Тот поспешно вскочил, предупредительно вложил в ладошку обрывок от сигаретной пачки, на котором лет пять назад Лялька записала ему свой адрес-телефон.
Трижды дернула наманикюренным пальчиком нежно зажужжавший телефонный диск, подождала ответа и вдруг в развеселый, совсем девчоночий разговор бойко ударилась: «Веруся? Ну, здравствуй, Веруся! И куда же это вы, голубки, тогда исчезли, интересуюсь знать??» (Несколько обидела, надо сказать, Чашкина этим разговором…)
Слушала, что говорит, оправдываясь, какая-то неведомая Чашкину Веруся, а сама в это время с откуда-то взявшейся чиновничьей сноровкой вынимала из ящиков, раскладывала по столу пухлые пачки исписанных бумаг, в стопку устраивала уныло раззявые папки-скоросшиватели. Клочки, листочки, обрывочки, попадавшиеся под руку, мельком прочитывала и с решительным облегчением, сжамкав в ладони, швыряла, не глядя, в корзинку под столом. Успевала при этом еще и покашиваться озабоченно-нежно на свое отражение в зеркальце, прислоненном к письменному прибору, и не забывала между всеми этими делами то и дело успокаивающе показывать глазами Чашкину: «Не волнуйся, дядя Ваня, я маленько еще послушаю, а потом прерву-поверну разговор. От этого дело только быстрее сделается…»
Чашкин ждал, впрочем, уже вполне доверчиво.
С благодушной отрадой — то как мужик на бабу, то как дед на внучку — глядел на Любку, этак оживленно, как синичка на кусте, живущую, зябко-весело взбудораженную свеженькой, крепенькой юностью (а главное, непобедимой верой в нескончаемость этой юности) — глядел и в который раз поражался этому чуду чудному и чудно′му: не позавчера ли вот эта самая Любка, вцепившись в мамкин палец, от земли разглядывала дядю Ваню с полувраждебным хмуреньким любопытством, покуда посреди улицы он разговаривал с ее матерью, бывшей соседкой по переулку?
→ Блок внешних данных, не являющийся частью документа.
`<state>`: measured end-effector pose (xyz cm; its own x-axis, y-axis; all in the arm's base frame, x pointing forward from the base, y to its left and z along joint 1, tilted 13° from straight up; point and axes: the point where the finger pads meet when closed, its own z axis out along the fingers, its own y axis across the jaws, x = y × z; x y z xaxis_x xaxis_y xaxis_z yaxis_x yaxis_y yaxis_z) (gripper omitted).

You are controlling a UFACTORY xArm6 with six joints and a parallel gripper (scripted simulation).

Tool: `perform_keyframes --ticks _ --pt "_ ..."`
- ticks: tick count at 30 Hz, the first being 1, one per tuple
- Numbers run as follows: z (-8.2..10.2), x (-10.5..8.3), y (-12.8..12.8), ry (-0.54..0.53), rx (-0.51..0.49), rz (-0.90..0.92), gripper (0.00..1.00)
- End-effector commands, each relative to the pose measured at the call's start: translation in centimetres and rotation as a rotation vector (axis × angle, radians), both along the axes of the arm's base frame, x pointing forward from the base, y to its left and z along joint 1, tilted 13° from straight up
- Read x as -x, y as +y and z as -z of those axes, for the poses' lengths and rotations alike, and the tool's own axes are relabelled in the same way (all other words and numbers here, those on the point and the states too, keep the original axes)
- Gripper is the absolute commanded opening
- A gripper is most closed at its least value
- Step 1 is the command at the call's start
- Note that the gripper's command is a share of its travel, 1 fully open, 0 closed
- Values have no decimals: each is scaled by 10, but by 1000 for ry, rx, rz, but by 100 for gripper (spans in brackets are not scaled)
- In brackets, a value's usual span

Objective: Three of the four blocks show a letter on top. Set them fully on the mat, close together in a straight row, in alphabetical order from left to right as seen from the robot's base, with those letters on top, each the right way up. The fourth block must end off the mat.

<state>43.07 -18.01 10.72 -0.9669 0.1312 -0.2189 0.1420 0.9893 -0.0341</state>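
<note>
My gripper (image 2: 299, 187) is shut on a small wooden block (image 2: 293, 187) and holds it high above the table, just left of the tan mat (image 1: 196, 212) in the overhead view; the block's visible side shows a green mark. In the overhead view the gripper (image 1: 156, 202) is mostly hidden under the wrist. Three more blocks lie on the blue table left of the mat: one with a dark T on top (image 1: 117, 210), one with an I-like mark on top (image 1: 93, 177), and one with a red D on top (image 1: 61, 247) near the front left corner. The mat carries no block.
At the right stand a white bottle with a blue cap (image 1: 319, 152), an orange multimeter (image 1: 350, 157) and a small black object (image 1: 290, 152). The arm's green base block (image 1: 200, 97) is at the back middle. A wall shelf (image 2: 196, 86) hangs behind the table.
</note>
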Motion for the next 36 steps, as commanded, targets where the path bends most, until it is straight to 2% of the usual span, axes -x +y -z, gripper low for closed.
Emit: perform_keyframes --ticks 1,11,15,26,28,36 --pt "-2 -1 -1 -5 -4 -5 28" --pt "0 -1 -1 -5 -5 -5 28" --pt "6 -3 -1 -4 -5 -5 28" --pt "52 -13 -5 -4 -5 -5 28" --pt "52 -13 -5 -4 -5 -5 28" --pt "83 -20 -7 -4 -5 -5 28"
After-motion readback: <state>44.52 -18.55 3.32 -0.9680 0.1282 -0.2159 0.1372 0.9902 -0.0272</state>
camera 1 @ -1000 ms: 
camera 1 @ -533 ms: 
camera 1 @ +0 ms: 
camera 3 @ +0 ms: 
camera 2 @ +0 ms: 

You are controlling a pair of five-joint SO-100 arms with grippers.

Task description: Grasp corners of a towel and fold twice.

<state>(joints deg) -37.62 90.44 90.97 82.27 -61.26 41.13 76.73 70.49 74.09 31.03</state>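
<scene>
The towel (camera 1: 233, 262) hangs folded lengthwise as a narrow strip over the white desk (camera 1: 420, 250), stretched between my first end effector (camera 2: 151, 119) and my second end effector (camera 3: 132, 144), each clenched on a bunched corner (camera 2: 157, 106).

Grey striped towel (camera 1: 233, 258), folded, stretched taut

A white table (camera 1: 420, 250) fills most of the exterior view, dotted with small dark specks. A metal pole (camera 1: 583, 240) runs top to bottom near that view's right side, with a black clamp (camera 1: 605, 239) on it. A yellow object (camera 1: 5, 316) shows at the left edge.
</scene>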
Было это, дай бог памяти, лет тринадцать назад, декабрь месяц был, и он даже помнит, о чем они говорили тогда — о том, как часто болеют дети в детском саду.
Глаз отдыхал глядеть на нынешнюю Любку. Удивительно и весело было глядеть. Но и горчащее, неотчетливое раздражение чувствовал Чашкин, разглядывая сегодняшнюю Любку.
Эти вчерашние соплюшки, которые без устали, волна за волной, преображались в этаких вот греховно-прельстительных, вовсю уже приспособленных для рожалого дела молодок, — они не просто свидетельствовали Чашкину, что Время идет, что Время проходит. Они свидетельствовали еще и об ошеломляющей, бесцеремонной к Чашкину несправедливости этого идущего Времени: годы, которые к ним, вот к этим девчонкам, плюсовались, эти же годы из его, чашкинской, жизни уже вычитались!
Непостижимо это было. Жутковато было.
Но не одним этим печально раздражалась душа.